Faire aimer pour connaître, connaître pour s’engager : rôle d’une institution scientifique et culturelle

La CSTI contemporaine : transitions et lien aux territoires

Entretien avec Nathalie Mémoire, directrice du Muséum de Bordeaux qui a mené le projet scientifique et culturel de la rénovation  du Muséum de Bordeaux jusqu’à sa réouverture en 2019. Elle revient sur les enjeux de cette aventure.

 

Le nouveau parcours du Muséum de Bordeaux met en valeur les collections à la lumière des interrogations liées aux enjeux environnementaux et une offre de médiation innovante y est développée. Cette réouverture, suivie de près par celle du Muséum d’Orléans pour la Biodiversité et l’Environnement (MOBE), a ouvert une vague de rénovation qui concernera ces prochaines années le musée zoologique de Strasbourg ainsi que les muséums de Lille et Nantes.

 

Quels ont été les grands axes qui ont présidé à la rénovation du Muséum de Bordeaux ?

Nous avons intitulé l’axe principal « La nature vue par les hommes ». Ce titre correspond à une sorte d’enracinement, une perspective historique allant jusqu’à aujourd’hui. La nature est un concept qui n’existe que par le regard porté par les humains, nos prédécesseurs, dans les contextes sociaux et scientifiques de différentes époques, nous-mêmes et nos contemporains aujourd’hui dans la perspective de l’héritage que nous laisserons à nos enfants.

 

Ce projet s’inscrit donc dans une continuité ?

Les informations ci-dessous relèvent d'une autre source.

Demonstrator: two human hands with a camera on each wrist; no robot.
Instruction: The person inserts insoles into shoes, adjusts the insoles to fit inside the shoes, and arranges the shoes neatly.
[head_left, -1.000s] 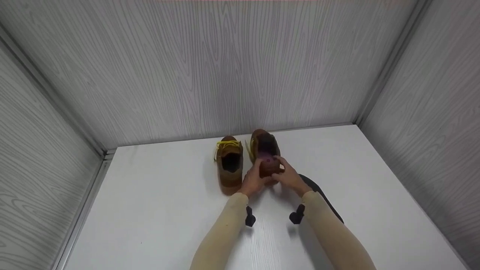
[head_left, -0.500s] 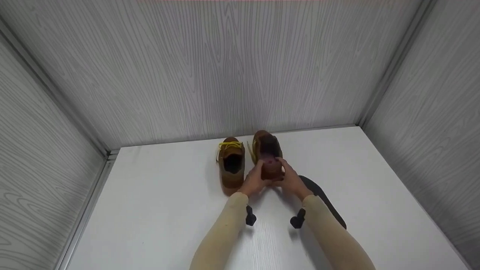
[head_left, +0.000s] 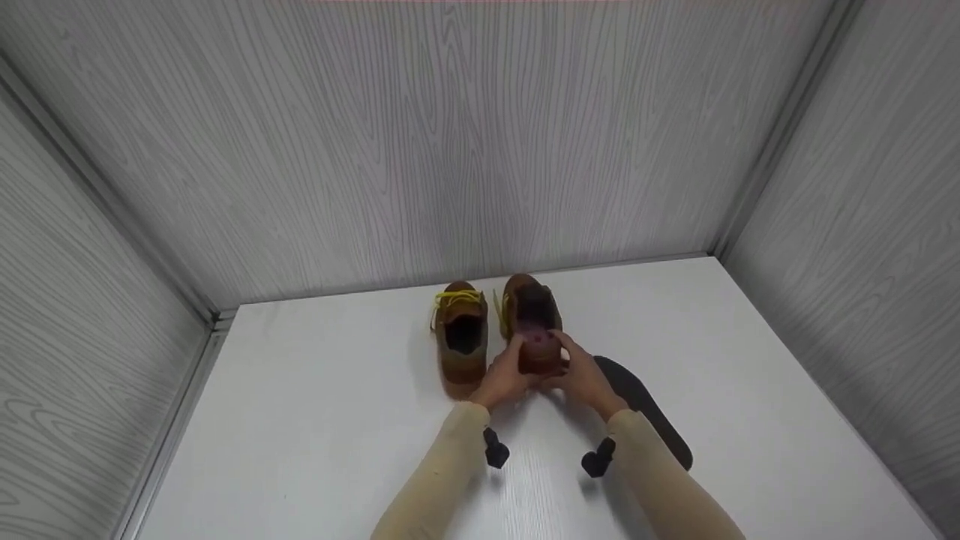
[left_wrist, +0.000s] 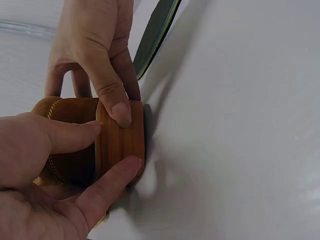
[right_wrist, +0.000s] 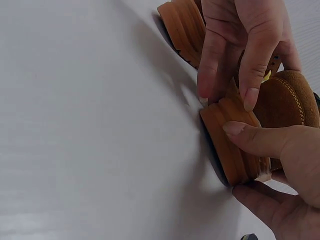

En effet, la thématique de la classification du vivant reste un sujet au cœur des muséums. Mais cette classification ne repose plus, au XXIe siècle, sur les mêmes bases qu’au moment de leurs fondations.  Par ailleurs, à Bordeaux lors de la préparation du projet scientifique et culturel, nous avions une pression intégriste et créationniste non négligeable. Ce fut donc une de mes motivations pour aborder le sujet en plaçant la construction scientifique au cœur du parcours. Si le thème de la classification s’inscrit dans la continuité des missions des muséums, l’idée de présenter le cheminement scientifique représente une forme de rupture. En effet, dans l’ancien muséum, la classification était exposée de manière implicite, comme un fait ou une vérité donnée. Or une classification n’est pas un fait mais une construction intellectuelle, répondant à un objectif. C’est la raison pour laquelle nous avons voulu évoquer cette démarche dans une partie du parcours qui s’intitule « Classer d’hier à aujourd’hui » et marque quelques étapes, de l’Antiquité à nos jours. Ces jalons conduisent le visiteur jusqu’à la classification phylogénétique du vivant telle qu’elle fait consensus aujourd’hui. Une salle attenante développe, avec plusieurs exemples, la question générale des objectifs d’une classification et des critères de classement, la diversité des records du vivant, les questions de définition de l’espèce, et celles de lecture et de sens de la nomenclature binomiale. Puis, dans la galerie principale, la thématique « Classer le vivant » développée pour les vertébrés, s’accompagne de multiples dispositifs, graphiques, scénographiques, multimédias, jeux de poupées russes, permettant l’illustrer les emboitements taxonomiques.

 

« Classer le vivant » – Crédits : ©FDeval

 

Quelles sont les grandes thématiques retenues qui n’étaient pas présentées dans l’ancien musée ?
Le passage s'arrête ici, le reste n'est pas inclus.